Lines that include "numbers" make up the answer; copy all of them from the data below.

INFORMATION PROVIDED:

►

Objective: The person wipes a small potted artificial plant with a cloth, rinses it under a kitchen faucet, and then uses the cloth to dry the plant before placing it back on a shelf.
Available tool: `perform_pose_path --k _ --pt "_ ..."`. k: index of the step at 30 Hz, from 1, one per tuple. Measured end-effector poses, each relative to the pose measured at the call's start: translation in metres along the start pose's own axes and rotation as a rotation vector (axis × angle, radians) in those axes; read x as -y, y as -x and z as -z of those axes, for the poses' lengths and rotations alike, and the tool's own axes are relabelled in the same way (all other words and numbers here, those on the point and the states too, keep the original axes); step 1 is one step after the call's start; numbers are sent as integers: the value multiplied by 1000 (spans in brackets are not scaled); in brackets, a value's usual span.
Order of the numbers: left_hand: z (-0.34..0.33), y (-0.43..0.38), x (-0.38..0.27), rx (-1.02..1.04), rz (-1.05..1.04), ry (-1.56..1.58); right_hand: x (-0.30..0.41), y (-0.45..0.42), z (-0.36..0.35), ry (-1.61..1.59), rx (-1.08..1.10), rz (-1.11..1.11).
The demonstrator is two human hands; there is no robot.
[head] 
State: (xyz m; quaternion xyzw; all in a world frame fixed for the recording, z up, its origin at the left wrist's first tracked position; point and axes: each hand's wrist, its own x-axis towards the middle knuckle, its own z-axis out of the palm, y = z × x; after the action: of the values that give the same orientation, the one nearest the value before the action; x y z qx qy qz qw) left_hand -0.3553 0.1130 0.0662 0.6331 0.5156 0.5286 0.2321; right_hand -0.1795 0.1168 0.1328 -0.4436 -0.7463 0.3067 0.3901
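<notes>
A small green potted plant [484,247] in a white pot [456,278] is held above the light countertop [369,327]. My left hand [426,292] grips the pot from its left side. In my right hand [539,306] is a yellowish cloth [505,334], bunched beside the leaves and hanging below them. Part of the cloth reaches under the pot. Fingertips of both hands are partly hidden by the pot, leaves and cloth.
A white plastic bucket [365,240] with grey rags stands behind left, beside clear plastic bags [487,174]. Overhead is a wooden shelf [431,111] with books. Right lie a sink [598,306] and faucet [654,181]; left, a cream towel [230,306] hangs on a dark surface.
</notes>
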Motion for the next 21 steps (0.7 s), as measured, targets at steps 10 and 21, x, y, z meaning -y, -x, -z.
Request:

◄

RESPONSE BOX:
Available tool: `perform_pose_path --k _ --pt "_ ..."`. k: index of the step at 30 Hz, from 1, one per tuple. Measured end-effector poses, each relative to the pose measured at the call's start: translation in metres along the start pose's own axes and rotation as a rotation vector (axis × angle, radians) in those axes; read x as -y, y as -x and z as -z of those axes, for the poses' lengths and rotations alike, and the tool's own axes are relabelled in the same way (all other words and numbers here, those on the point and the states too, keep the original axes); step 1 is one step after the call's start; numbers are sent as integers: the value multiplied by 1000 (spans in brackets are not scaled); in brackets, a value's usual span.
Order of the numbers: left_hand: z (-0.34..0.33), y (-0.43..0.38), x (-0.38..0.27), rx (-1.02..1.04), rz (-1.05..1.04), ry (-1.56..1.58); right_hand: x (-0.30..0.41), y (-0.45..0.42), z (-0.36..0.35), ry (-1.61..1.59), rx (-1.08..1.10), rz (-1.11..1.11).

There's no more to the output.